Texas Employers' Insurance Ass'n v. Saunders

516 S.W.2d 242, 1974 Tex. App. LEXIS 2793
CourtCourt of Appeals of Texas
DecidedNovember 20, 1974
Docket1070
StatusPublished
Cited by5 cases

This text of 516 S.W.2d 242 (Texas Employers' Insurance Ass'n v. Saunders) is published on Counsel Stack Legal Research, covering Court of Appeals of Texas primary law. Counsel Stack provides free access to over 12 million legal documents including statutes, case law, regulations, and constitutions.

Bluebook
Texas Employers' Insurance Ass'n v. Saunders, 516 S.W.2d 242, 1974 Tex. App. LEXIS 2793 (Tex. Ct.
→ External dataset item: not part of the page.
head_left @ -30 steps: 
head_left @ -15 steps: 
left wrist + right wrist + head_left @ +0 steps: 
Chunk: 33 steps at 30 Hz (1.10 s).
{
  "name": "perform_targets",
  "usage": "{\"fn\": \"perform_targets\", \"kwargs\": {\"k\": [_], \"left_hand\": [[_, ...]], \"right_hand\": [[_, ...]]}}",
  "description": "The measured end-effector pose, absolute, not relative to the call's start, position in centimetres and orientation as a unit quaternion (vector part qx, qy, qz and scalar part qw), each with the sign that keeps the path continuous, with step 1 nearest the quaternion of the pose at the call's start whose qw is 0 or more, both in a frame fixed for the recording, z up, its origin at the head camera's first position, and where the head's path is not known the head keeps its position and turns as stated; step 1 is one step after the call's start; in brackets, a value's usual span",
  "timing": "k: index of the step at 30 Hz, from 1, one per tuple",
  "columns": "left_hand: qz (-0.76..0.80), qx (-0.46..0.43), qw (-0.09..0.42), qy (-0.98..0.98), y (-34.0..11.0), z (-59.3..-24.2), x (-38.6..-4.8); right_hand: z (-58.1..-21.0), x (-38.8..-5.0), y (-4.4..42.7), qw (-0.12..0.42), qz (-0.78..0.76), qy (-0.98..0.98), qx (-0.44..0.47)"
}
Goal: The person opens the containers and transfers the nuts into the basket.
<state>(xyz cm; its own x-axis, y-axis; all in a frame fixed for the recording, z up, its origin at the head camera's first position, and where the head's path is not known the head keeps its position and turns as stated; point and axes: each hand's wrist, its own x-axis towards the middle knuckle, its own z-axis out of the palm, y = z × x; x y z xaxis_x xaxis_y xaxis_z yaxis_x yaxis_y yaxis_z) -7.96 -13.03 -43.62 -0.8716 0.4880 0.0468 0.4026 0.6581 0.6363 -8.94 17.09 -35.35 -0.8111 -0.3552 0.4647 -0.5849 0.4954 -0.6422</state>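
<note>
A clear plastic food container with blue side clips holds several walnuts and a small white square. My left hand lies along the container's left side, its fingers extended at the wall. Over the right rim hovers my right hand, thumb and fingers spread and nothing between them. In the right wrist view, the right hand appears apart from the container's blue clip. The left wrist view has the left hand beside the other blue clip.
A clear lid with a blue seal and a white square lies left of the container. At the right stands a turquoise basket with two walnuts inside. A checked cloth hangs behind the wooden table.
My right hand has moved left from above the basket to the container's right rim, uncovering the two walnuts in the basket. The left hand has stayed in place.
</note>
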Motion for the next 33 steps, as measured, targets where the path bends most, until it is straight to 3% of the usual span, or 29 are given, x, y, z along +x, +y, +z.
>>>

App. 1974).

Opinions

Majority Opinion

CURTISS BROWN, Justice.

This is a workman’s compensation case.

Appellant, Texas Employers’ Insurance Association (Employers), appeals from a final judgment of the trial court awarding death benefits to Eileen Saunders and her minor child (appellees). Appellees had filed a claim with the Industrial Accident Board which resulted in a denial of compensation. They then filed this suit. Trial was to a jury. The jury found in answer to special issues as follows: that the back injury of February 8, 1972, to James E. Saunders (appellees’ spouse) combined with his subsequent medical treatment for such injury caused him to become so deranged that he was compelled to take his own life through an uncontrollable impulse; that the injury so suffered, combined with the resulting derangement, was a producing cause of the death of Saunders; and that the taking of his own life was not caused by his wilful or voluntary intent to injure himself.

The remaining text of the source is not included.